Cyclone Nisarga arrived on the western coast of India on June 3, making landfall in Raigad district of Maharashtra. Large parts of the district were devastated as a result, including numerous kutcha houses and farms, and several families lost their food grains and other essential items. Based on the rapid needs-assessment, our state team thereafter devised a response plan to meet the immediate needs of those most vulnerable, i.e. the Katkari tribe. Landless and living in poverty and exclusion, a total of 1,000 families in Raigad belonging to this tribe were provided dry ration and hygiene kits. We also supported them with tarpaulin sheets for them to cover their leaking or blown-away roofs, thereby helping them stay safe in their houses and tide over the monsoon. Amid the livelihood losses being suffered by community members as a result of the COVID-19-induced distress, we also ran a cash-for-work initiative for fitting tarpaulin sheets on houses. For more on our Cyclone Nisarga intervention, visit this Twitter thread.

Assam has been reeling under the fury of multiple phases of floods for several weeks now; the disaster has claimed numerous lives and is leaving lakhs of people across the state badly affected. Responding to the emergency, we have been providing relief material to the worst-hit households across Barpeta, Dhemaji, Dhubri, Golaghat and Morigaon districts.

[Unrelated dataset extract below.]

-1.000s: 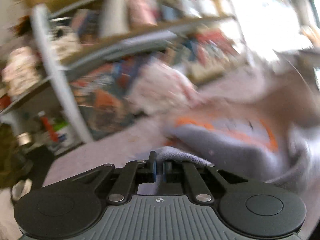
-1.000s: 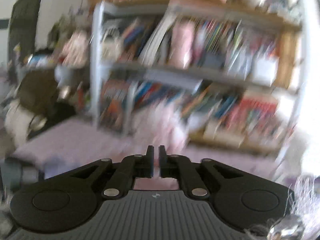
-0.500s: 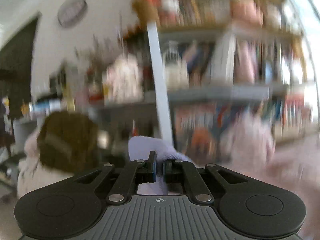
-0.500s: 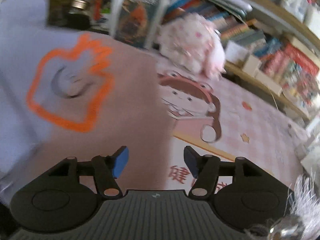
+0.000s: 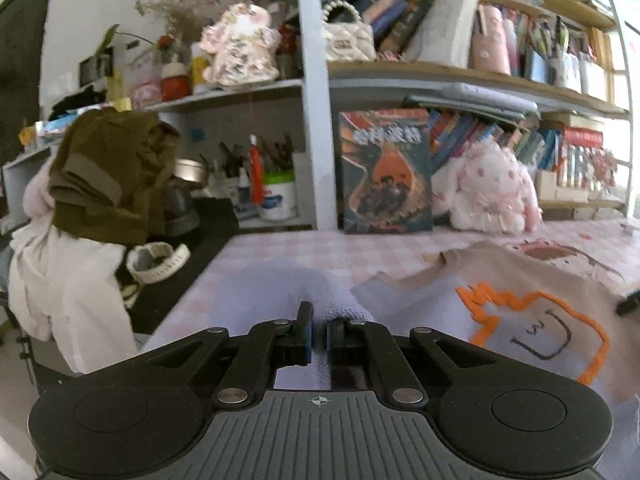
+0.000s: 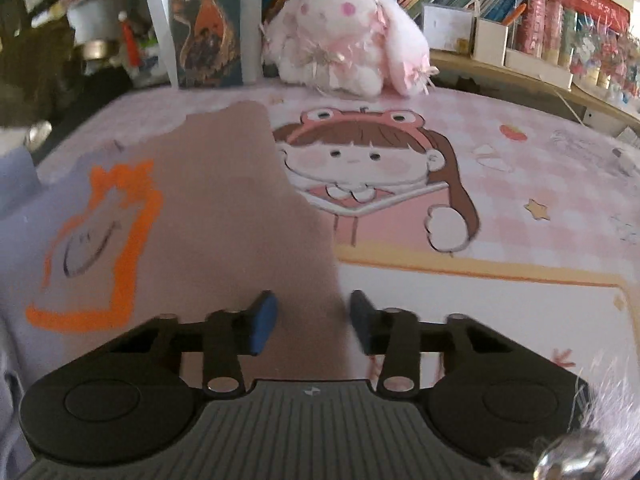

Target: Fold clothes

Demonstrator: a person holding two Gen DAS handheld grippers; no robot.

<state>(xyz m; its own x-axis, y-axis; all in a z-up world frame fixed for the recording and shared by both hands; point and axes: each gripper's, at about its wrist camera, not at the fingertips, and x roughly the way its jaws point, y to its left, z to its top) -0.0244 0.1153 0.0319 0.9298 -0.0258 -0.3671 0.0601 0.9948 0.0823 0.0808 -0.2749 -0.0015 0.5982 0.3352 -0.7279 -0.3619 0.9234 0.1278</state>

So far, we have distributed hygiene kits to 1,406 families and tarpaulins to 175 of them to help them cover the damaged roofs of their huts. Besides, we have reached out to 478 families with feed for their cattle. Recognizing other urgent needs of the local communities, we have been constructing temporary toilets in villages and are ensuring people’s access to potable drinking water through iron removal handpumps. In addition, to minimize the risk of water-borne infections, our teams are carrying out decontamination drives in relief camps and flood-hit villages. Given the ongoing COVID-19 pandemic, we are also continuing to sensitize communities on how to prevent the spread of infection and stay safe. You can follow this Twitter thread for continued updates on our Assam flood response. We have also initiated efforts to support the communities being affected by the ongoing floods in Bihar. We distributed dry ration kits to 155 most vulnerable families in Musahari block of Muzaffarpur district.

Recognizing that emergency situations affect marginalized communities disproportionately, we have been focussing our response across disasters on people living in poverty and exclusion, and amongst them, those more vulnerable, i.e. women, children, the elderly and persons with disability.